Material for this exercise>
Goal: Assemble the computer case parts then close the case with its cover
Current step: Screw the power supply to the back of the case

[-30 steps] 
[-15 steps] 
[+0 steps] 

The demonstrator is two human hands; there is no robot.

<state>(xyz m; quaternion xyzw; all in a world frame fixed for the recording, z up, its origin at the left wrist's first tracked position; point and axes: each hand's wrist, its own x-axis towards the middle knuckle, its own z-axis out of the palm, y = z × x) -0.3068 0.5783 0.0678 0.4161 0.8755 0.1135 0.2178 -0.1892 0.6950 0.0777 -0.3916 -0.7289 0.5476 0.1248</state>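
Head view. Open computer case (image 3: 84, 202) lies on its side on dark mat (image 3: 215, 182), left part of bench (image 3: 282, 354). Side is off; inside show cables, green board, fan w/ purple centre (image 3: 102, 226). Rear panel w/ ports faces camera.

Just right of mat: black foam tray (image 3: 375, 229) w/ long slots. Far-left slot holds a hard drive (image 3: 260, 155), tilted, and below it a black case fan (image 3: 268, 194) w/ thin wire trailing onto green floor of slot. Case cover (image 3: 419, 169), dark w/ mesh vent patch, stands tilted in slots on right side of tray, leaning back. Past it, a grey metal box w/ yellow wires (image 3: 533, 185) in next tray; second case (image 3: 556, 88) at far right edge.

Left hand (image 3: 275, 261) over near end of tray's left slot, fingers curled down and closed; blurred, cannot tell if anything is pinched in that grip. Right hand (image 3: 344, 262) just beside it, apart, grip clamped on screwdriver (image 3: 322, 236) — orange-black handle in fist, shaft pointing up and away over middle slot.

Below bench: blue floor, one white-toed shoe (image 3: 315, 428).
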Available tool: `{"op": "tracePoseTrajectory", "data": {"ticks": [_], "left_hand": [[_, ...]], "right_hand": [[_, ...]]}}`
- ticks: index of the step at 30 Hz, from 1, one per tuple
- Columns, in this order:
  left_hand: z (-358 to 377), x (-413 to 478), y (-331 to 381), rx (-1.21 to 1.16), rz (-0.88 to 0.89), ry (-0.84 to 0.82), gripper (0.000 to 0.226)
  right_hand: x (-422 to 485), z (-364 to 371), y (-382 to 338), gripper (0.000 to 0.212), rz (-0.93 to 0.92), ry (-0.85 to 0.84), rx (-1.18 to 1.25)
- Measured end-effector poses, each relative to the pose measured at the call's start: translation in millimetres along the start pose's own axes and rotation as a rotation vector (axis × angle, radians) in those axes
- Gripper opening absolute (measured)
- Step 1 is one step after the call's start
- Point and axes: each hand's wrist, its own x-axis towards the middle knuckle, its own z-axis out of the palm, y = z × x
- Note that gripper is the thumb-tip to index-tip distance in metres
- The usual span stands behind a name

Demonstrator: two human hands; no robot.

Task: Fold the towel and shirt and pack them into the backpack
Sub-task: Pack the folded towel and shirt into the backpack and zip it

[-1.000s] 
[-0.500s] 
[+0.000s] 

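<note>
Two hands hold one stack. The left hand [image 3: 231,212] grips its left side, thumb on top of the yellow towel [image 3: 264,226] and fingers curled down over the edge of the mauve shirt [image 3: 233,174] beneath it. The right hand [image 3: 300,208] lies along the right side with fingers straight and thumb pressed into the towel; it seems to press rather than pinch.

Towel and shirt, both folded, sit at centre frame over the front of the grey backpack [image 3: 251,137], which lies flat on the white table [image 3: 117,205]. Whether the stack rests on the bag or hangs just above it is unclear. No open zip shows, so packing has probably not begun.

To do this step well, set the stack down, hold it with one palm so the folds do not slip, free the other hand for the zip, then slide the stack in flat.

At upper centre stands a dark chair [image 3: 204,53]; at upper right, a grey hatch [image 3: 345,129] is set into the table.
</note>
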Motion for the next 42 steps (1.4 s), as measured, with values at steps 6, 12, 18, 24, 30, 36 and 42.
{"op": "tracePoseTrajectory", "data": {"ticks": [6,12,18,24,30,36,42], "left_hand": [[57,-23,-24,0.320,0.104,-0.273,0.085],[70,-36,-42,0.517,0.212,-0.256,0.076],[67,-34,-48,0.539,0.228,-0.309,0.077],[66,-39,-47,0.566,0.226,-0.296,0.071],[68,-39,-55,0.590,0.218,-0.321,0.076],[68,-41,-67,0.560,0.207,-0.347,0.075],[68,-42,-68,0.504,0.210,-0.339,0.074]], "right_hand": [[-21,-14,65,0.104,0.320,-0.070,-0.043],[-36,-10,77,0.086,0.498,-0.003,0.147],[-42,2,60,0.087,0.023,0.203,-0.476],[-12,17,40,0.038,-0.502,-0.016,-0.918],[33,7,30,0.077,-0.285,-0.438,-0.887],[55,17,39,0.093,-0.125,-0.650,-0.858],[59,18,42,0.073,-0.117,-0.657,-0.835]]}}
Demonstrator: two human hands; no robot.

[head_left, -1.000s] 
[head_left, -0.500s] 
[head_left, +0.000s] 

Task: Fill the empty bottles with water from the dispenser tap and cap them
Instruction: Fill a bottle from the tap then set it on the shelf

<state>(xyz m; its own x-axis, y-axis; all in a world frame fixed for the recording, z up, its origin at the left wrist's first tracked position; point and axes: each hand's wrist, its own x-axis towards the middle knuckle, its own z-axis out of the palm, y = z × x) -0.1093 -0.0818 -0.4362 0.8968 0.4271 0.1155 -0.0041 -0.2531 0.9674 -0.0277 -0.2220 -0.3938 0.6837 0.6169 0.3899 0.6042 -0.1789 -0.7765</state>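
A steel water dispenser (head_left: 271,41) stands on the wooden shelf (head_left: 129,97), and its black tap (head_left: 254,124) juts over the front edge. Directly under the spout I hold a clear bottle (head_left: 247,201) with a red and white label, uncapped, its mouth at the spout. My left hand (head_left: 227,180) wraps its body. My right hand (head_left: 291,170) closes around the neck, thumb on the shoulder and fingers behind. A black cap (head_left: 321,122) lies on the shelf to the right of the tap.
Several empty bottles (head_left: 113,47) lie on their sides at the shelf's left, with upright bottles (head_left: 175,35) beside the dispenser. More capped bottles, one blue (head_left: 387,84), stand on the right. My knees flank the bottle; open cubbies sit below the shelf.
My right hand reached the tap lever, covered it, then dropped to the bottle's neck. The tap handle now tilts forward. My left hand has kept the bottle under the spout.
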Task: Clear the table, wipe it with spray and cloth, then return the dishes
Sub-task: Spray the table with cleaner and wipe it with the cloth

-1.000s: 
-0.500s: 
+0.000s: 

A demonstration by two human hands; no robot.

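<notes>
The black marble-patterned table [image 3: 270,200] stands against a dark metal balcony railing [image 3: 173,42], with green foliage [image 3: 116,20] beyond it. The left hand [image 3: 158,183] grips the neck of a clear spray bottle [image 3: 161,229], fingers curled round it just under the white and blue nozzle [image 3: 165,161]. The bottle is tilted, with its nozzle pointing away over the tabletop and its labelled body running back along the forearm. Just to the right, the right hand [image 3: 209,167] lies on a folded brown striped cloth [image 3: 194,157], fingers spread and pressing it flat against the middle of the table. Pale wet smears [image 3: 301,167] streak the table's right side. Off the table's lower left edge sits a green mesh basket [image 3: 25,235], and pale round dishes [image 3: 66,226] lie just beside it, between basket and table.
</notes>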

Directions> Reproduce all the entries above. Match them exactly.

Response for this exercise>
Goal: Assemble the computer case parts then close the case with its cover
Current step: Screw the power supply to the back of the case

[-30 steps] 
[-15 steps] 
[+0 steps] 

The demonstrator is two human hands; there is no robot.

<state>(xyz m; quaternion xyzw; all in a world frame fixed for the recording, z up, its origin at the left wrist's first tracked position; point and axes: each hand's wrist, its own x-axis towards the middle knuckle, its own z-axis out of the palm, y = z × x) -0.3068 0.5783 0.0678 0.4161 0.8755 0.1135 0.2178 -0.1892 0.6950 0.0777 -0.3916 -0.7289 0.5476 0.1248</state>
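Head view. Open computer case (image 3: 84, 202) lies on its side on dark mat (image 3: 215, 182), left part of bench (image 3: 282, 354). Side is off; inside show cables, green board, fan w/ purple centre (image 3: 102, 226). Rear panel w/ ports faces camera.

Just right of mat: black foam tray (image 3: 375, 229) w/ long slots. Far-left slot holds a hard drive (image 3: 260, 155), tilted, and below it a black case fan (image 3: 268, 194) w/ thin wire trailing onto green floor of slot. Case cover (image 3: 419, 169), dark w/ mesh vent patch, stands tilted in slots on right side of tray, leaning back. Past it, a grey metal box w/ yellow wires (image 3: 533, 185) in next tray; second case (image 3: 556, 88) at far right edge.

Left hand (image 3: 275, 261) over near end of tray's left slot, fingers curled down and closed; blurred, cannot tell if anything is pinched in that grip. Right hand (image 3: 344, 262) just beside it, apart, grip clamped on screwdriver (image 3: 322, 236) — orange-black handle in fist, shaft pointing up and away over middle slot.

Below bench: blue floor, one white-toed shoe (image 3: 315, 428).
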Available tool: `{"op": "tracePoseTrajectory", "data": {"ticks": [_], "left_hand": [[_, ...]], "right_hand": [[_, ...]]}}`
- ticks: index of the step at 30 Hz, from 1, one per tuple
- Columns, in this order:
  left_hand: z (-358 to 377), x (-413 to 478), y (-331 to 381), rx (-1.21 to 1.16), rz (-0.88 to 0.89), ry (-0.84 to 0.82), gripper (0.000 to 0.226)
  right_hand: x (-422 to 485), z (-364 to 371), y (-382 to 338), gripper (0.000 to 0.212), rz (-0.93 to 0.92), ry (-0.85 to 0.84), rx (-1.18 to 1.25)
- Measured end-effector poses, each relative to the pose measured at the call's start: translation in millimetres along the start pose's own axes and rotation as a rotation vector (axis × angle, radians) in those axes
- Gripper opening absolute (measured)
- Step 1 is one step after the call's start
- Point and axes: each hand's wrist, its own x-axis towards the middle knuckle, its own z-axis out of the palm, y = z × x
- Note that gripper is the thumb-tip to index-tip distance in metres
- The usual span stands behind a name

Demonstrator: two human hands; no robot.

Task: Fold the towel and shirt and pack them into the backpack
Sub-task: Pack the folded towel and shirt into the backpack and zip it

[-1.000s] 
[-0.500s] 
[+0.000s] 

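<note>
Two hands hold one stack. The left hand [image 3: 231,212] grips its left side, thumb on top of the yellow towel [image 3: 264,226] and fingers curled down over the edge of the mauve shirt [image 3: 233,174] beneath it. The right hand [image 3: 300,208] lies along the right side with fingers straight and thumb pressed into the towel; it seems to press rather than pinch.

Towel and shirt, both folded, sit at centre frame over the front of the grey backpack [image 3: 251,137], which lies flat on the white table [image 3: 117,205]. Whether the stack rests on the bag or hangs just above it is unclear. No open zip shows, so packing has probably not begun.

To do this step well, set the stack down, hold it with one palm so the folds do not slip, free the other hand for the zip, then slide the stack in flat.

At upper centre stands a dark chair [image 3: 204,53]; at upper right, a grey hatch [image 3: 345,129] is set into the table.
</note>
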Motion for the next 42 steps (1.4 s), as measured, with values at steps 6, 12, 18, 24, 30, 36 and 42.
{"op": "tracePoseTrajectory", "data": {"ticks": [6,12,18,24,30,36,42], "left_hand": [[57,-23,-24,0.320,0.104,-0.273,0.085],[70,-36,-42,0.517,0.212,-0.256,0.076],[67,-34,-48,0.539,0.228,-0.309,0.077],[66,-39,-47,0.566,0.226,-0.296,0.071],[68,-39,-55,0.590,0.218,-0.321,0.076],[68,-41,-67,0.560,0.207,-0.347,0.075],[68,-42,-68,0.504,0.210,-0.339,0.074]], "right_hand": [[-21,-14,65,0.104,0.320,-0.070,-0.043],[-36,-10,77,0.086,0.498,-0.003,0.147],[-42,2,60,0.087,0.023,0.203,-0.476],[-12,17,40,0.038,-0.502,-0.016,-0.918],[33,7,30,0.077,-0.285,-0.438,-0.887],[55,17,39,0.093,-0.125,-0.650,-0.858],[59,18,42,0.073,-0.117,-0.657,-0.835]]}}
Demonstrator: two human hands; no robot.

[head_left, -1.000s] 
[head_left, -0.500s] 
[head_left, +0.000s] 

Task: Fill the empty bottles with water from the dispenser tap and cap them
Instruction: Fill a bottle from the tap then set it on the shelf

<state>(xyz m; its own x-axis, y-axis; all in a world frame fixed for the recording, z up, its origin at the left wrist's first tracked position; point and axes: each hand's wrist, its own x-axis towards the middle knuckle, its own z-axis out of the palm, y = z × x) -0.1093 -0.0818 -0.4362 0.8968 0.4271 0.1155 -0.0041 -0.2531 0.9674 -0.0277 -0.2220 -0.3938 0.6837 0.6169 0.3899 0.6042 -0.1789 -0.7765</state>
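A steel water dispenser (head_left: 271,41) stands on the wooden shelf (head_left: 129,97), and its black tap (head_left: 254,124) juts over the front edge. Directly under the spout I hold a clear bottle (head_left: 247,201) with a red and white label, uncapped, its mouth at the spout. My left hand (head_left: 227,180) wraps its body. My right hand (head_left: 291,170) closes around the neck, thumb on the shoulder and fingers behind. A black cap (head_left: 321,122) lies on the shelf to the right of the tap.
Several empty bottles (head_left: 113,47) lie on their sides at the shelf's left, with upright bottles (head_left: 175,35) beside the dispenser. More capped bottles, one blue (head_left: 387,84), stand on the right. My knees flank the bottle; open cubbies sit below the shelf.
My right hand reached the tap lever, covered it, then dropped to the bottle's neck. The tap handle now tilts forward. My left hand has kept the bottle under the spout.
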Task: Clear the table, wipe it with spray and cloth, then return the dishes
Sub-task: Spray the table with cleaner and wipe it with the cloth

-1.000s: 
-0.500s: 
+0.000s: 

A demonstration by two human hands; no robot.

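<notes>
The black marble-patterned table [image 3: 270,200] stands against a dark metal balcony railing [image 3: 173,42], with green foliage [image 3: 116,20] beyond it. The left hand [image 3: 158,183] grips the neck of a clear spray bottle [image 3: 161,229], fingers curled round it just under the white and blue nozzle [image 3: 165,161]. The bottle is tilted, with its nozzle pointing away over the tabletop and its labelled body running back along the forearm. Just to the right, the right hand [image 3: 209,167] lies on a folded brown striped cloth [image 3: 194,157], fingers spread and pressing it flat against the middle of the table. Pale wet smears [image 3: 301,167] streak the table's right side. Off the table's lower left edge sits a green mesh basket [image 3: 25,235], and pale round dishes [image 3: 66,226] lie just beside it, between basket and table.
</notes>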

With that, the output is complete.